Segment Open

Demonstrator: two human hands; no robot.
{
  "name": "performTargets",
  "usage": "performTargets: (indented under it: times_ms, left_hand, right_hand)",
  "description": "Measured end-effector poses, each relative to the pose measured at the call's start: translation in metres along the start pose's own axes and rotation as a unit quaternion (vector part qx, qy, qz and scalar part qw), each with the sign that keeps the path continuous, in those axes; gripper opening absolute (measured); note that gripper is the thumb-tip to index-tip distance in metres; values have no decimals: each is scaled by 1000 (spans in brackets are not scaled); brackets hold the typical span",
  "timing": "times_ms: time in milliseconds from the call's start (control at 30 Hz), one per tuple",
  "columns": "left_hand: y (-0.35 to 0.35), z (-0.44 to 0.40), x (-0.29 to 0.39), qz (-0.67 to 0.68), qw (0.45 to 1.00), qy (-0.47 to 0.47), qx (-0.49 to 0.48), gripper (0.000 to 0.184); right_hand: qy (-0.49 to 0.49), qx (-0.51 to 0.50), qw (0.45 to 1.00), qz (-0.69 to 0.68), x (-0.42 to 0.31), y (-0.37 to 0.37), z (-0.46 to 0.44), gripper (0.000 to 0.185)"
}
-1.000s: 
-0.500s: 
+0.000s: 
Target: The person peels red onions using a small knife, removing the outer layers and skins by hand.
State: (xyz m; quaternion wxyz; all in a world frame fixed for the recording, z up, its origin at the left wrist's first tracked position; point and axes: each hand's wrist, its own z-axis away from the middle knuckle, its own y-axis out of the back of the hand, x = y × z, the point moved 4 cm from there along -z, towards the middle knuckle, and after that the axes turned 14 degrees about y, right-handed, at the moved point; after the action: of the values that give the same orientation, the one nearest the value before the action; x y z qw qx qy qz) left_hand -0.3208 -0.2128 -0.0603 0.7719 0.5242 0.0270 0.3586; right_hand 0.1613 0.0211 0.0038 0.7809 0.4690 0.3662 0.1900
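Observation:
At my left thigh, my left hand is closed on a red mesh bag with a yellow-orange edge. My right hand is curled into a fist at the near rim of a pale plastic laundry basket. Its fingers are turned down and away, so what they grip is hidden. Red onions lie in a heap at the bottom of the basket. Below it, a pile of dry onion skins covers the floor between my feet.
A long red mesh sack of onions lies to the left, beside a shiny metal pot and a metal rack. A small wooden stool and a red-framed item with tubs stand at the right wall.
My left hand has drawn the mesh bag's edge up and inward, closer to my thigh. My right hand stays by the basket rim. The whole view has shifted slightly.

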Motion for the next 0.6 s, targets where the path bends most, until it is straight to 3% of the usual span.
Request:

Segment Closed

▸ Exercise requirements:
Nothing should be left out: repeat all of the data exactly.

▸ Task output:
Demonstrator: two human hands; no robot.
{
  "name": "performTargets",
  "usage": "performTargets: (indented under it: times_ms, left_hand, right_hand)",
  "description": "Measured end-effector poses, each relative to the pose measured at the call's start: translation in metres along the start pose's own axes and rotation as a unit quaternion (vector part qx, qy, qz and scalar part qw), each with the sign that keeps the path continuous, in those axes; gripper opening absolute (measured); note that gripper is the thumb-tip to index-tip distance in metres; values have no decimals: each is scaled by 1000 (spans in brackets are not scaled); brackets hold the typical span",
  "timing": "times_ms: time in milliseconds from the call's start (control at 30 Hz), one per tuple",
  "columns": "left_hand: y (-0.35 to 0.35), z (-0.44 to 0.40), x (-0.29 to 0.39), qz (-0.67 to 0.68), qw (0.45 to 1.00), qy (-0.47 to 0.47), qx (-0.49 to 0.48), gripper (0.000 to 0.184); right_hand: qy (-0.49 to 0.49), qx (-0.51 to 0.50), qw (0.45 to 1.00), qz (-0.69 to 0.68), x (-0.42 to 0.31), y (-0.37 to 0.37), z (-0.46 to 0.44), gripper (0.000 to 0.185)"
}
-1.000s: 
-0.500s: 
+0.000s: 
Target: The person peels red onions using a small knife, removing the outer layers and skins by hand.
State: (xyz m; quaternion wxyz; all in a world frame fixed for the recording, z up, its origin at the left wrist's first tracked position; point and axes: each hand's wrist, its own z-axis away from the middle knuckle, its own y-axis out of the back of the hand, x = y × z, the point moved 4 cm from there along -z, towards the middle knuckle, and after that the axes turned 14 degrees about y, right-handed, at the moved point; after the action: of the values that give the same orientation, the one nearest the value before the action; x y z qw qx qy qz) left_hand -0.3208 -0.2128 -0.0603 0.7719 0.5242 0.0270 0.3586; right_hand 0.1613 0.0211 0.0038 0.7809 0.4690 0.3662 0.1900
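Observation:
At my left thigh, my left hand is closed on a red mesh bag with a yellow-orange edge. My right hand is curled into a fist at the near rim of a pale plastic laundry basket. Its fingers are turned down and away, so what they grip is hidden. Red onions lie in a heap at the bottom of the basket. Below it, a pile of dry onion skins covers the floor between my feet.
A long red mesh sack of onions lies to the left, beside a shiny metal pot and a metal rack. A small wooden stool and a red-framed item with tubs stand at the right wall.
My left hand has drawn the mesh bag's edge up and inward, closer to my thigh. My right hand stays by the basket rim. The whole view has shifted slightly.
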
Motion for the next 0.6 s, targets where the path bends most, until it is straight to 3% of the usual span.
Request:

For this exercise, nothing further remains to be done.